Why do we have to offer exorbitant bribes to get people (and businesses) to stay here? … A local newspaper declared the ITEP tax breaks “a necessary evil” for keeping the state from becoming an economic wasteland. So why is it so hard for Louisiana to have nice things? Why is evil necessary to keep our lights on?

But the real question is even more simple: Is it actually necessary for Louisiana to offer the nation’s most generous tax breaks in order to attract manufacturing jobs — and to cut local governments out of the process? Or would petrochemical industries still flock to Louisiana because we have something no other state can offer — the mouth of the Mississippi River, major ports and an unmatched industrial construction workforce.

The debate continues this afternoon, when Louisiana Association of Business and Industry chief Stephen Waguespack speaks to the Press Club of Baton Rouge.


The mental health crisis
Dakota Theriot is only 21, and will probably never see another day of freedom after his arrest last week on charges of killing five people in South Louisiana – including his parents. While law enforcement labeled Theriot a “monster,” Advocate columnist James Gill wonders what might have been if Louisiana had not made such drastic cuts to mental health care during the past decade.  

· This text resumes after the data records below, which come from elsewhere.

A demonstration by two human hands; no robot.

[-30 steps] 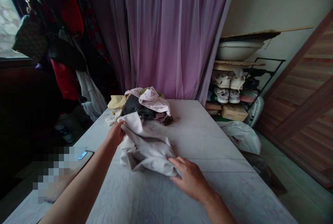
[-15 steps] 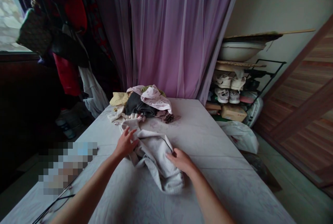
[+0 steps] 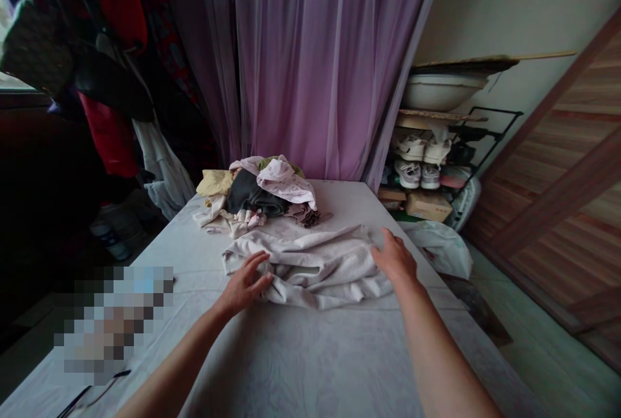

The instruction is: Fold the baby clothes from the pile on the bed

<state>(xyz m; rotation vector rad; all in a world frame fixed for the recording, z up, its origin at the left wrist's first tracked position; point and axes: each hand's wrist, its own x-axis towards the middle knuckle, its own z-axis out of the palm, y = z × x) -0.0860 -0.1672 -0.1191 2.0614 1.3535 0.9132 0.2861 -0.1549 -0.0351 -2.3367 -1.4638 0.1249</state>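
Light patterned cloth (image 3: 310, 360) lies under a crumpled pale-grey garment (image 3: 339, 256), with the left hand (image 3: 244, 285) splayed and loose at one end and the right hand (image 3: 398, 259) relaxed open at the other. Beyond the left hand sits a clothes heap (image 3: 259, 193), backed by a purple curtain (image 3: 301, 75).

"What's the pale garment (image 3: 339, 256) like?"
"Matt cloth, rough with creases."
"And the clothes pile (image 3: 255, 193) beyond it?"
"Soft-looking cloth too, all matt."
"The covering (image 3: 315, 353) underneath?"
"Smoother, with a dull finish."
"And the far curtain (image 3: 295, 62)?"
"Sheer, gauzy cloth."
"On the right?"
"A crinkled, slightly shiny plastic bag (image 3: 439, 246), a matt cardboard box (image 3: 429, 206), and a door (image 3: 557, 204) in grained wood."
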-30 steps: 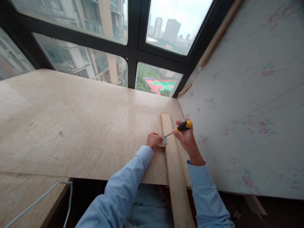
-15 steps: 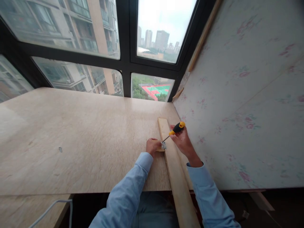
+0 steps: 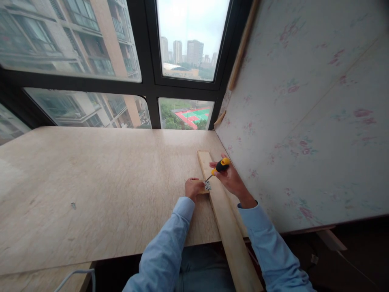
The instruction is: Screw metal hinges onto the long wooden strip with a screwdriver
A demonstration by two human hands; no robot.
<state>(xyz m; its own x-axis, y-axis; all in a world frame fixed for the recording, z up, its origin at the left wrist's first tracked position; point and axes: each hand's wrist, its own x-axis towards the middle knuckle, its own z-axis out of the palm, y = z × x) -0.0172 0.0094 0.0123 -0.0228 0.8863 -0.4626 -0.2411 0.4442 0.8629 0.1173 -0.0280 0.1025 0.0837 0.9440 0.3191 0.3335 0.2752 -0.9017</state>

Dakota Theriot needed help, and five people are dead after state authorities did not, or could not, provide it. Anybody who came in contact with him lately could see he was going to lose it one day. Mental health care is lacking all over the country, but particularly so in Louisiana, yet another legacy of the fiscal disaster that was the Bobby Jindal administration. … It had been obvious, perhaps for as long as three years before he allegedly murdered five people, that Dakota Theriot was too crazy to be left at large. Even our bare-bones system provides long-term care for the most desperate cases, and Theriot clearly qualified.


What if poor people united?  
The first step in addressing poverty, Jarvis DeBerry writes in his latest column, is a willingness to discuss it openly. That’s not easy in a nation where politicians have become expert at dividing groups of people who could have real power if they ever united.

When I asked (The Rev. William) Barber if a general reluctance to use the word poor helps explain resistance to a Poor People’s Campaign, he said he and his co-chair, the Rev. Liz Theoharis, were encouraged to think about a word other than “poor” when resurrecting King’s campaign. “People said we might not want to call it that,” Barber said. Imagine that: trying to address a problem you won’t even name. … Segregation, (Dr. Martin Luther) King said in a 1965 speech, is what the poor white man in the South got instead of decent wages. “And when his wrinkled stomach cried out for the food that his empty pockets could not provide, he ate Jim Crow, a psychological bird that told him that no matter how bad off he was, at least he was a white man, better than the black man.”


Taxing the rich is not radical
A lot of the talk among progressives lately has centered on proposals to “tax the rich” — either by raising the top marginal tax rate, boosting the inheritance tax or establishing a new annual “wealth” tax. Doing so would help reduce the yawning federal budget deficit. It would also reduce the economic inequality that has accelerated in recent years. Critics says such tax policies are “radical.” But The New York Times’ David Leonhardt disagrees, and believes taxing wealth could be key to preserving American democracy.

In the face of these trends, the radical response is to do nothing — or to make inequality even worse, as President Trump’s policies have. It’s radical because soaring inequality is starting to threaten the basic fabric of American life. Many people have grown frustrated and cynical. Average life expectancy, amazingly, has fallen over the past few years. … The proposals (to change this) also happen to be popular, broadly speaking. On social issues, like abortion and immigration, the country is deeply divided. But clear majorities support higher taxes on the wealthy, higher taxes on corporations, more education funding and expanded government health insurance. No wonder: Americans don’t resent success, but they do resent not receiving their fair share of economic growth.


Number of the Day
$15,000 – Increase in annual earnings for a typical middle-class family, after taxes, if their pay had kept pace with economic growth since the late 1970s. (Source: The New York Times)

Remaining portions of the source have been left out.